Blogs@Baruch Semester in Review: Part One, Triumph and Tribulation

We’re winding down another eventful semester on Blogs@Baruch, and over the next few days I’d like to offer some reflections about where we’ve been and where we’re going. Our usership has tripled, and we’ve also expanded to serve a much broader range of constituencies at the college. This broadening and deepening has taught me much about the opportunities and challenges of supporting Baruch’s use of this powerful open source publishing platform.

Mikhail Gershovich accepts the Mike Ribaudo Award at the 8th Annual CUNY IT Conference

Mikhail Gershovich accepts the Mike Ribaudo Award at the 8th Annual CUNY IT Conference

Two events over the last ten days drew into sharp focus what we have accomplished and also some of the challenges we face. At the 8th Annual CUNY IT Conference, the Schwartz Institute was awarded the Michael Ribaudo Award for Innovation in Technology. Mikhail, Suzanne, Tom, and I were recognized along with administrative teams from John Jay and the CUNY First project, as well as our good friend Matt Gold, Project Director for the CUNY Academic Commons. The Commons is like a sister project to Blogs@Baruch, since we’re using the same software, and we share ideas, labor, and a philosophy about what support for technology at the university level should entail.

It was an honor to be recognized for our innovations and, especially, to share the honor with Matt, since it signaled to the broader CUNY community that the work we’re undertaking is not only viable, but forward-looking and vital to the work of the University. At the risk of sounding like an ingrate, though, I noted that the certificates we received read that this was an “Information Technology” award. I’ve made the point before, and will make it again: instructional technology is not information technology. This is actually acknowledged in how the Ribaudo is awarded, as it’s split between the two areas (even if the split is not represented on the certificate). This is more than a semantic argument: we need to encourage our communities to understand the differences and to constantly reexamine how the University’s information technology architecture relates to and interacts with the deployment of technology in the service of teaching, learning, and scholarship.

It’s always nice to get an award, and last week brought hearty congratulations from inside and outside the Baruch community. In the midst of these pats on the back, however, I learned a little bit more about the difference between information technology and instructional technology. At approximately 7pm on Wednesday evening I happened to look at one of our blogs, and saw the dreaded:

Screen shot 2009-12-14 at 2.56.20 PM

(What follows is a bit technical: click here to jump to the rub).
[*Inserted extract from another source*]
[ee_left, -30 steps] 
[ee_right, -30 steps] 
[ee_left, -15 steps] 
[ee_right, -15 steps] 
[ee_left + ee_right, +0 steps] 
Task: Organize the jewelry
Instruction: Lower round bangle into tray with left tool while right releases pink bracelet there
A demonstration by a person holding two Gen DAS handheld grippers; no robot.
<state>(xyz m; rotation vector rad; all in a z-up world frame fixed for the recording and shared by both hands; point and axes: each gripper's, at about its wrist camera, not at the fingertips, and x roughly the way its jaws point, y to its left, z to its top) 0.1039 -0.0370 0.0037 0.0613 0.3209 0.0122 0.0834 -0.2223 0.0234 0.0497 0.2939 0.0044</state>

The error appeared on all subdirectory blogs, while the main blog was completely white. I logged into the command line, verified that MYSQL was running, and saw that the load on our server was fine. The documentation I was able to find suggested either a MYSQL problem or a plugin conflict; I deleted all plugins, with no improvement. Now, instead of the “Error Establishing a Database Connection” I was getting what geeks refer to as the “White Screen of Death” across the entire installation. Having exhausted pretty much the extent of my command line knowledge, I sent out emails to our contacts at BCTC, and waited for a response.
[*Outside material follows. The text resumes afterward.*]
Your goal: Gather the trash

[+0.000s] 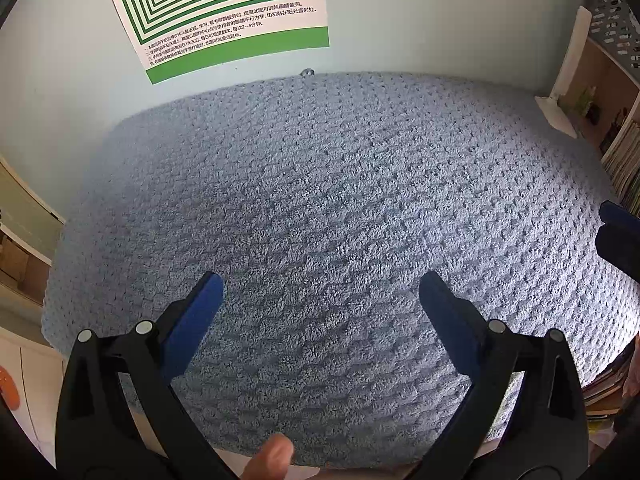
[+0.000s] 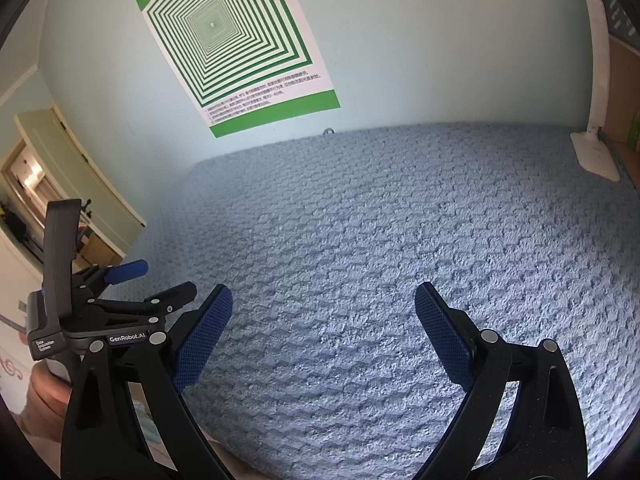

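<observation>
- While your left tool (image 1: 320, 292) hangs over the blue towel (image 1: 340, 200) on the tabletop, its fingers are spread wide and grip nothing; no trash shows in the left wrist view.
- In the right wrist view, your right tool (image 2: 324, 304) is likewise spread and bare, with the left tool (image 2: 124, 272) at near left and a green poster (image 2: 240, 52) on the far wall.

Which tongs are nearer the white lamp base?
The right tongs. The white lamp base stands at the blue mat's far right corner; the left tongs sit further left.
</observation>
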`<move>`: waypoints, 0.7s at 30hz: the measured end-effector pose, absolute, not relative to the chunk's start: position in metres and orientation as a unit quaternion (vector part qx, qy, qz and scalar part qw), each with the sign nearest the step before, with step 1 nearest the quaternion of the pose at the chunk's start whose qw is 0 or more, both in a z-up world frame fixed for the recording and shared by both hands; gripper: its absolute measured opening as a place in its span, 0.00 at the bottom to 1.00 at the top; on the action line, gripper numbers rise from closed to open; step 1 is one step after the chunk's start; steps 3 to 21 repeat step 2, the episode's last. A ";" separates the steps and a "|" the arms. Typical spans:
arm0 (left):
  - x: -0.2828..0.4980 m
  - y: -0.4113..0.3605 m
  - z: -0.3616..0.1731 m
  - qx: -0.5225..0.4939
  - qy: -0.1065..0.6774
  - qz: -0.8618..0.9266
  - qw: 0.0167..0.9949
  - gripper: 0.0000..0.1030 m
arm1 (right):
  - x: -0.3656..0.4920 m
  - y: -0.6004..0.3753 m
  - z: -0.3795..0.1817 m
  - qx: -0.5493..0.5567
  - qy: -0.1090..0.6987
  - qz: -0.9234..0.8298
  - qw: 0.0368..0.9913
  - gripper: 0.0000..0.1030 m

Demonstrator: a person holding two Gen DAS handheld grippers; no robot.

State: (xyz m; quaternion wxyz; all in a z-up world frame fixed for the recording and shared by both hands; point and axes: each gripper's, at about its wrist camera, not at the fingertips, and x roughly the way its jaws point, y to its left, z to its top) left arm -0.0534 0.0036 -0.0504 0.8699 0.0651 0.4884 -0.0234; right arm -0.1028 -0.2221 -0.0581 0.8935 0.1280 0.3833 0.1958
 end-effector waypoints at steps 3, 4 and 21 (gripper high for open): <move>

A couple hours later, I was contacted by a sysadmin at BCTC; he had gamely returned to work on his way home from the gym to take a look at our server. He immediately noticed that the directory that holds Blogs@Baruch was about 98% full. We knew that we were approaching space limits, but I had (mis)calculated that we could make it to the end of the semester (when we’ll be moving the entire installation over to a new server). I was puzzled, however, because we had this issue once before and it didn’t cause an outage– it just caused an error in our database backups that resolved as soon as we opened up space. I hoped opening space would clear up our problem, but it did not.

We both thought that the database needed to be repaired, but neither of us were comfortable issuing the repair commands. The admin at BCTC contacted MYSQL, and got assistance repairing and then restarting MYSQL. 1 am, no improvement. We’d have to wait until morning.

At 6 am I took another look at the server to see if I had missed anything, and began to respond to users who were emailing about the site. I posted a query to our premium support forum with Automattic describing the problem, and got a quick response from Donncha, the lead developer of WPMu. Unfortunately, my question included a distracting error that I found in the log that was caused by a bad Phpinfo file I had put on our server (in my haste I wrote the file in Text Edit at home, which put additional characters into the file that I wasn’t able to see). Donncha thought we might have been hacked, and asked me to check our .htaccess files, which looked ok. I caught my mistake, and explained it (along with a note apologizing for not being a system administrator). Apparently I wasn’t clear, because Donncha kept pursuing the PHP error… we weren’t communicating well. He suggested I use error_log() to track down where the PHP problem was.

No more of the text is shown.